Non hanno bisogno di appelli invece gli elettori che seguono i capipopolo gialloverdi, due leader divoratori delle luci della ribalta, grazie all’appiattimento, quando non è stato servilismo, mediatico (soprattutto televisivo). Hanno dilagato con un’overdose totalizzante, come si addice a un regimetto.

E manterranno vivo il loro protagonismo scenografico/politico, anche dopo i risultati elettorali, quando le famiglie europee dei popolari e dei socialisti conteranno, secondo le previsioni dei sondaggi, i voti persi per fare maggioranza nel parlamento di Strasburgo. Dove peserà anche la misura della distanza tra i due grandi gruppi. Il domani europeo è dunque molto incerto.

Più chiaro è invece lo scontro con chi in questi ultimi dieci mesi ha sgovernato il Paese, alimentando un clima di intolleranza, di divisione, di odio, di paura.

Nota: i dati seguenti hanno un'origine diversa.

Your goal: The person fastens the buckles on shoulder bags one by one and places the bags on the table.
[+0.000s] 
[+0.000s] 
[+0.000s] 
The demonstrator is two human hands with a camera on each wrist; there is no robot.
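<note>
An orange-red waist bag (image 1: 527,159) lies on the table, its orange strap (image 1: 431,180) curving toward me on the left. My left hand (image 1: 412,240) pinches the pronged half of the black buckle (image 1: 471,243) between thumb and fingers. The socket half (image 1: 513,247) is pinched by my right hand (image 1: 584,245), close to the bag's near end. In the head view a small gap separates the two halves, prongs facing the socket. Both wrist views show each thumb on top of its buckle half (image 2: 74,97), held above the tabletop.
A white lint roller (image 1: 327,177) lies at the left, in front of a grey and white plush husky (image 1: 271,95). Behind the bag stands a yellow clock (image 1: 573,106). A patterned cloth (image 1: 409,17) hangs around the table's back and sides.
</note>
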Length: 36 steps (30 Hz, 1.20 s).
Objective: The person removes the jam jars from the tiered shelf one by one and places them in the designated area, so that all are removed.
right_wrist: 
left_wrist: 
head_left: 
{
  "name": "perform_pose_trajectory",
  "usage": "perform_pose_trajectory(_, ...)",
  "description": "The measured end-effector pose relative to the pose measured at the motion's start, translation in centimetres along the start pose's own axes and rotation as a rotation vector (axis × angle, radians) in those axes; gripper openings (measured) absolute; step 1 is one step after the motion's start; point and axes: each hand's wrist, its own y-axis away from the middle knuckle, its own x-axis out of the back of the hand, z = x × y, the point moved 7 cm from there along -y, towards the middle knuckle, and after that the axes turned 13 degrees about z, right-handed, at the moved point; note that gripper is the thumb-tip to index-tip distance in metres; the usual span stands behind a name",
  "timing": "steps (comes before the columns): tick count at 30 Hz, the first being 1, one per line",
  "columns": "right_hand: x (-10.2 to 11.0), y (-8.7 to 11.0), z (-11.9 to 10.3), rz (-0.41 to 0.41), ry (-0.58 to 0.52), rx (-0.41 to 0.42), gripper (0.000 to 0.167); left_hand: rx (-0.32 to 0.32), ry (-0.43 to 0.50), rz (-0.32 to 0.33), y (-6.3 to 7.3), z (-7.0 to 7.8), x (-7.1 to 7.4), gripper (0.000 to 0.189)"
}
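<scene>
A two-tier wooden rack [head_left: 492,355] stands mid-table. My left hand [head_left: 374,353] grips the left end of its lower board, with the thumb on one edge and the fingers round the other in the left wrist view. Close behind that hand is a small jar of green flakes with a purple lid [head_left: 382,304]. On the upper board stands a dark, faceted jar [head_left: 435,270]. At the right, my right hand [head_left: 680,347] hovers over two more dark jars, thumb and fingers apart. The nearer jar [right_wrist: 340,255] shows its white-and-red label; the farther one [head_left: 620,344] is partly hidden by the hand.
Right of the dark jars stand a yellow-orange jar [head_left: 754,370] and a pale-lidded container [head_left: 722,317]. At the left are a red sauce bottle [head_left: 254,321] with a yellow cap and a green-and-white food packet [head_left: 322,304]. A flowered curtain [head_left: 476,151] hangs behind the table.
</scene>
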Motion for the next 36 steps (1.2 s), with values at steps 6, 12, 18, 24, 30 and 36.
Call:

Costringendo l’Italia a comportamenti e scelte di stampo razzista. Creando una situazione di incertezza economica, che in autunno si farà sentire con virulenza.

Negando, almeno in parte, le radici della nostra democrazia, della Costituzione e della Resistenza.

Su tutti questi aspetti non mancano contraddizioni, come testimoniano le sceneggiate quotidiane tra M5S e Lega. E in queste contraddizioni la sinistra, l’area democratica, deve saper accentuare le differenze, reali, non fermandosi al teatrino politico dei leader. Tra l’altro, nell’offrire l’autosufficienza come alternativa di governo, il Partito democratico risulta poco credibile per il suo stesso elettore.

Ovvero la tentazione continuista di un Pd diversamente renziano, con i gruppi parlamentari che tirano nella vecchia direzione, nonostante qualche generoso contributo da sinistra.

Per il M5S seguire la Lega delle tangenti e dell’odio verso gli immigrati, della stretta «legge e ordine», del proibizionismo sulle droghe, della vandea antiabortista e omofoba equivale a un lento suicidio, e soprattutto ci regalerà il trionfo di un senso comune rabbioso, violento, disposto a scambiare sicurezza contro libertà.

Una deriva che non piove dal cielo ma affonda le radici nel terremoto del 4 marzo.

Il risultato del voto di oggi potrà accentuare le divaricazioni nella maggioranza, conteranno i numeri. Non per determinare una crisi di governo, assai poco probabile, ma per capire come cambieranno i rapporti di forza, e le linee di frattura

.

Ma se i duellanti pensano di mantenere l’Italia in uno stato di fibrillazione, si sbagliano. E di grosso. Perché oltre il voto c’è il Paese. Con i suoi problemi.

Basta andare in un centro di assistenza sociale per avere un’idea più precisa dei bisogni, delle sofferenze, dell’inadeguatezza del welfare. Inizia a farsi sentire e vedere un’opposizione sociale, c’è un antifascismo che ha ritrovato vigore, e c’è una lista di sinistra che chiede un voto di fiducia e incoraggiamento per non essere marginale nella lotta politica in Italia e in Europa.